Task objective → Could you print the full listing below, keeping each line identical?

----------------------------------------

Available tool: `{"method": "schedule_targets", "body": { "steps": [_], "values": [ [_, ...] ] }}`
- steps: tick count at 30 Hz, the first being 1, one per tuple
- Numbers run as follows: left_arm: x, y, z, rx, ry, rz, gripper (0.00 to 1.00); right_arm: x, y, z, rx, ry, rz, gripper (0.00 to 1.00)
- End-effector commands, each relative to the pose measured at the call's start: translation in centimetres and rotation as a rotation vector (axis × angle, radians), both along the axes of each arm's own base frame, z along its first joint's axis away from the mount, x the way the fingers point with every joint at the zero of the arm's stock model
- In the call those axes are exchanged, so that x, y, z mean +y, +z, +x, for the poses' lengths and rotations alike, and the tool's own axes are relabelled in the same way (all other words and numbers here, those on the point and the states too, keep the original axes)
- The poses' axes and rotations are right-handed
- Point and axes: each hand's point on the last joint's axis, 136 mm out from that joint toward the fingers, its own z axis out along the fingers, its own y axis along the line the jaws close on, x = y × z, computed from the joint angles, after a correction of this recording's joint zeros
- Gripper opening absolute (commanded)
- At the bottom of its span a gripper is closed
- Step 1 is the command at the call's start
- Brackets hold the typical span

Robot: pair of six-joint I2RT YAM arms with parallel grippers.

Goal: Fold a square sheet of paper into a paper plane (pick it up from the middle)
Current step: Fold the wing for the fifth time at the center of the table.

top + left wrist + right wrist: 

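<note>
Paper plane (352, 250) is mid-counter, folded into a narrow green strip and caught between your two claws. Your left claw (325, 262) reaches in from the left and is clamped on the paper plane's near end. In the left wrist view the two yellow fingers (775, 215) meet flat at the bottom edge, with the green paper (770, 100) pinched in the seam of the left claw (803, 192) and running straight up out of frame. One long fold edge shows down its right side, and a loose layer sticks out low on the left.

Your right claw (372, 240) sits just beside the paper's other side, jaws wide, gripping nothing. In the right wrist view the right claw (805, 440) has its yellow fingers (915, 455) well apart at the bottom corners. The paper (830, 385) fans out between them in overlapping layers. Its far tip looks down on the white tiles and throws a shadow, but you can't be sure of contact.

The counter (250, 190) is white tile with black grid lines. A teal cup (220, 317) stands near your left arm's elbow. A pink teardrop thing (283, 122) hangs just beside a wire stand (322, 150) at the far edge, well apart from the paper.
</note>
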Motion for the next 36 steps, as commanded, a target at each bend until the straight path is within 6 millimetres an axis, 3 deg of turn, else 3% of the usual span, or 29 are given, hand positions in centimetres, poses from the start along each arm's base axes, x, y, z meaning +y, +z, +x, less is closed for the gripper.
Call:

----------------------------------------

Exercise solution →
Available tool: `{"method": "schedule_targets", "body": { "steps": [_], "values": [ [_, ...] ] }}`
- steps: tick count at 30 Hz, the first being 1, one per tuple
- Numbers run as follows: left_arm: x, y, z, rx, ry, rz, gripper (0.00 to 1.00); right_arm: x, y, z, rx, ry, rz, gripper (0.00 to 1.00)
- End-effector commands, each relative to the pose measured at the call's start: translation in centimetres and rotation as a rotation vector (axis × angle, radians), both along the axes of each arm's own base frame, z along its first joint's axis away from the mount, x the way the fingers point with every joint at the zero of the arm's stock model
- In the call those axes are exchanged, so that x, y, z mean +y, +z, +x, for the poses' lengths and rotations alike, and the tool's own axes are relabelled in the same way (all other words and numbers here, those on the point and the states too, keep the original axes)
- The poses' axes and rotations are right-handed
- Point and axes: each hand's point on the last joint's axis, 136 mm out from that joint toward the fingers, its own z axis out along the fingers, its own y axis along the line the jaws close on, x = y × z, computed from the joint angles, after a correction of this recording's joint zeros
- Gripper opening absolute (commanded)
- At the bottom of its span a gripper is closed
- Step 1 is the command at the call's start
- Brackets hold the typical span

Robot: pair of six-joint I2RT YAM arms with parallel grippers.

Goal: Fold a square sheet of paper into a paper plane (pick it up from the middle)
Current step: Fold the wing for the fifth time at the center of the table.

top + left wrist + right wrist: 

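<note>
Paper plane (352, 250) is mid-counter, folded into a narrow green strip and caught between your two claws. Your left claw (325, 262) reaches in from the left and is clamped on the paper plane's near end. In the left wrist view the two yellow fingers (775, 215) meet flat at the bottom edge, with the green paper (770, 100) pinched in the seam of the left claw (803, 192) and running straight up out of frame. One long fold edge shows down its right side, and a loose layer sticks out low on the left.

Your right claw (372, 240) sits just beside the paper's other side, jaws wide, gripping nothing. In the right wrist view the right claw (805, 440) has its yellow fingers (915, 455) well apart at the bottom corners. The paper (830, 385) fans out between them in overlapping layers. Its far tip looks down on the white tiles and throws a shadow, but you can't be sure of contact.

The counter (250, 190) is white tile with black grid lines. A teal cup (220, 317) stands near your left arm's elbow. A pink teardrop thing (283, 122) hangs just beside a wire stand (322, 150) at the far edge, well apart from the paper.
</note>
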Motion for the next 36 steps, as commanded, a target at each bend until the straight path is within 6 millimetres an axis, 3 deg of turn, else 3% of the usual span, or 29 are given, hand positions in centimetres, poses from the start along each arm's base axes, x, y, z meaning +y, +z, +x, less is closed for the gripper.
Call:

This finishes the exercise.